“Sorry,” said Deeba. “But I know what you lot do. I don’t want anyone taking my body. I just have to find something out—”
Hemi interrupted.
“You really do take the Michael[23] don’t you? Why’d any of us want your nasty body?”
Deeba was taken aback. In fact, many of the ghosts were shaking their fists at her angrily, mouthing what looked like swearwords.
“You barge in here,” Hemi said, “spouting nonsense, and then you demand help?”
“I…I’m sorry,” Deeba said. “I was told—”
“What next, you going to join in with the rest of them saying we’re in league with the bleeding Smog?”
Deeba looked around the gathered ghosts. “You…don’t want to possess people?”
“For Deadsey’s sake, of course not!” said Hemi. “Look, you,” he said to Deeba, jabbing his finger at her. “I’m not going to tell you no one from Wraithtown’s ever nicked a body.
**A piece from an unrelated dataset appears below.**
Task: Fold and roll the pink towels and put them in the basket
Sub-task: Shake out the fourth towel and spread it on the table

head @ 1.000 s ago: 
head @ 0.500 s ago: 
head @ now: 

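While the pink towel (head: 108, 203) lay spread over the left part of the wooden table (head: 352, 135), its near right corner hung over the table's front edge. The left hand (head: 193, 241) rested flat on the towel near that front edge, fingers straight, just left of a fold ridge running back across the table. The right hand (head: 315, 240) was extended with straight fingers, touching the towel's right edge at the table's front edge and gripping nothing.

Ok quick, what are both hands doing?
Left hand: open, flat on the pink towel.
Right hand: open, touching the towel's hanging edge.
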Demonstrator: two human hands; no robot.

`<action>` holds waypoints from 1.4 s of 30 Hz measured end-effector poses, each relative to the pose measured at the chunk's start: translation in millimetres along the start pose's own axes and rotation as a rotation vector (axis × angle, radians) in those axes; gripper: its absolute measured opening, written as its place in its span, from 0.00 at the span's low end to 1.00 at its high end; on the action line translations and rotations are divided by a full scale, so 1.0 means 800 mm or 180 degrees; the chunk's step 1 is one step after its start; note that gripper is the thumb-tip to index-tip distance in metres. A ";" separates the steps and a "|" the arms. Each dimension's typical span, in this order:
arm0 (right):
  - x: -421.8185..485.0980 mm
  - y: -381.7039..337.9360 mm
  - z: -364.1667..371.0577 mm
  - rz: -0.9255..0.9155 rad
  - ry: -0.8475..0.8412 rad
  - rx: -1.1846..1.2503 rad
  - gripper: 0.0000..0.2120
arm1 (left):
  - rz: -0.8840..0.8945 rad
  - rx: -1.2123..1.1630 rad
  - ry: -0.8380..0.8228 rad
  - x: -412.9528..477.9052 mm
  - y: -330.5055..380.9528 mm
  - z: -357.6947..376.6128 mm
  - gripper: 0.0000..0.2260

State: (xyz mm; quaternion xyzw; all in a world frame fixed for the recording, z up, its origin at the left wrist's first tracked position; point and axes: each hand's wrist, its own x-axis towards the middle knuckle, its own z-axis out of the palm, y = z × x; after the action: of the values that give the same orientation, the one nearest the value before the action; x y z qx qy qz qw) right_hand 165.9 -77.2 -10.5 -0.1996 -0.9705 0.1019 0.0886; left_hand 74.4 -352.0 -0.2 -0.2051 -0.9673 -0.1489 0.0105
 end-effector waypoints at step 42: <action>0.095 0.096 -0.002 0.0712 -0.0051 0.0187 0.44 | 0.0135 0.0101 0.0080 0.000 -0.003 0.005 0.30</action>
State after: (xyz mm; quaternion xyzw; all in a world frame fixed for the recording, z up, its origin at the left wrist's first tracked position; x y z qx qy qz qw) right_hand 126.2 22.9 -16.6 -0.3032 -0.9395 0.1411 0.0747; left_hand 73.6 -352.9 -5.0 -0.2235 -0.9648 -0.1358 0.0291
Just like you can’t tell me that no one from UnLondon’s ever stolen clothes. But do you see me blaming you all for that? Do you?”
“So…why do you live next to living people if you don’t want that?” Deeba eyed the ghosts.
“They don’t choose to stick around!” Hemi said. “After we die, a few of us just wake up again. Sometimes for a few days, sometimes centuries. Isn’t that right?”
A ghost by his side in an ancient dress nodded and rolled her eyes.
“And most of us end up here,” Hemi said. “So what? At least we can talk to each other here. And then we get accused of everything! Next thing we know, there are gangs of UnLondoners snipping at us with exorscissors! D’you know how often some UnLondoner passes over and wakes up in Wraithtown? And then when they see what’s going on, we have to hear all about how sorry they are, blah blah, they had the wrong idea about us, yak yak. Of course, by then it’s too late.”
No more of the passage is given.